Committees of the Board

Currently, the Company has 5 (five) Board level Committees: Audit Committee (AC), Risk Management Committee (RMC), Nomination and Remuneration Committee (NRC), Stakeholders Relationship Committee (SRC) and Corporate Social Responsibility and Environmental, Social & Governance Committee (CSR & ESG). The composition of the above committees, as on March 31, 2024, is disclosed as under:

AC RMC NRC SRC CSR&ESG
S. Name of Members No. Category C M C M C M C M C M
1 Kiran Mazumdar-Shaw Executive Chairperson
2 Siddharth Mittal Managing Director & CEO
3 Ravi Rasendra Mazumdar Non-Executive Director
4 Eric Vivek Mazumdar Non-Executive Director
5 Bobby Kanubhai Parikh Independent Director
6 Meleveetil Damodaran Independent Director
7 Naina Lal Kidwai Independent Director
8 Rekha Mehrotra Menon Independent Director
9 Nicholas Robert Haggar Independent Director

C: Chairperson and M: Member.

Meetings of the Board

The meetings of the Board are scheduled at regular intervals to discuss and decide on matters of business performance, policies, strategies and other matters of significance. The schedule of the meetings is circulated in advance, to ensure proper planning and effective participation. In certain exigencies, decisions of the Board are also accorded through circulation.

During the Financial Year 2023-24, the Board met 6 (six) times on April 26, 2023, May 23, 2023, July 06, 2023, August 10, 2023, November 10, 2023 and February 08, 2024. The maximum interval between any two meetings did not exceed 120 days, as prescribed in the Companies Act, 2013. Detailed information regarding the meetings of the Board is included in the Report on Corporate Governance, which forms part of this Integrated Annual Report.
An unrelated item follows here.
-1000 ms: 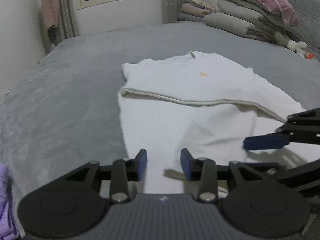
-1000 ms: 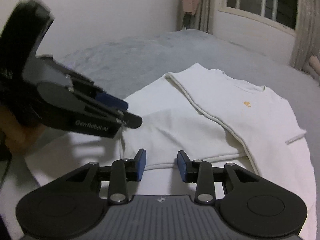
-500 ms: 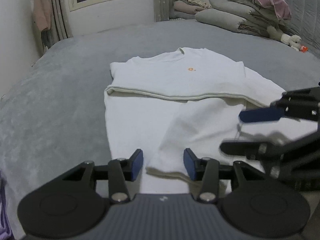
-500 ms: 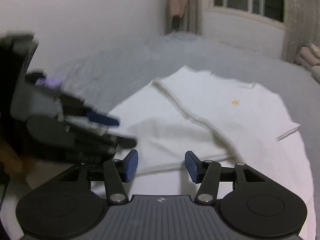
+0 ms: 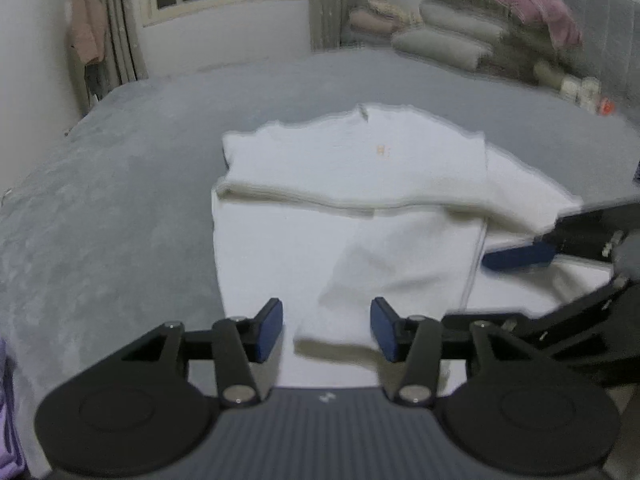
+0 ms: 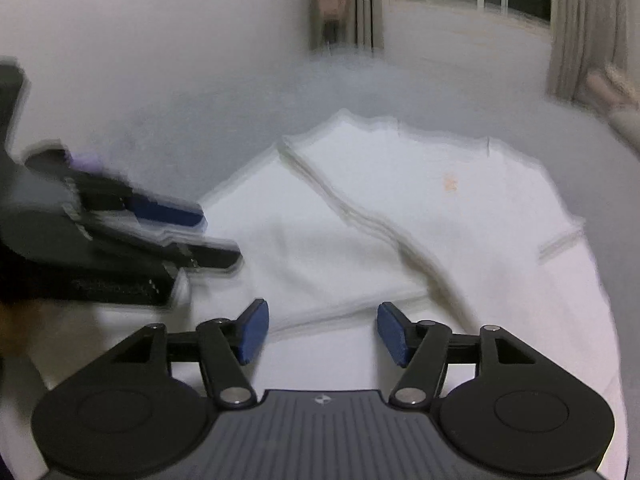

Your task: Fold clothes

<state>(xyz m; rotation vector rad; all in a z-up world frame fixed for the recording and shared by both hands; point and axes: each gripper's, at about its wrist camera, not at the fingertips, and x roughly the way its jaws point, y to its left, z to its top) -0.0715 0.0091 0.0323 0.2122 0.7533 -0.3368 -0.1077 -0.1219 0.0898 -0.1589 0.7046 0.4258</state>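
T-shirt [image 5: 352, 184] lies part-folded — both hand-held grippers [image 5: 326, 330] [image 6: 320, 334] just opened, gripping nothing; only left view shows pillows [image 5: 460, 40].

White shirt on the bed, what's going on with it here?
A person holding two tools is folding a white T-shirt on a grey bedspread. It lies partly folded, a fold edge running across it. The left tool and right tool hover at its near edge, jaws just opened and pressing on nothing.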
Related Party Contracts or Arrangements

There were no materially significant related party transactions entered between the Company, Directors, management and

their relatives, except for those disclosed in the financial statements All the contracts/ arrangements/ transactions entered by the Company with the related parties during the Financial Year 202324 were in the ordinary course of business and on an arms length basis and whenever required the Company has obtained necessary approval as per the related party transaction policy of the Company.

Accordingly, particulars of contracts or arrangements with related parties referred to in Section 188(1) of the Companies Act, 2013 along with the justification for entering into such contract or arrangement in Form AOC-2 does not form a part of the Report.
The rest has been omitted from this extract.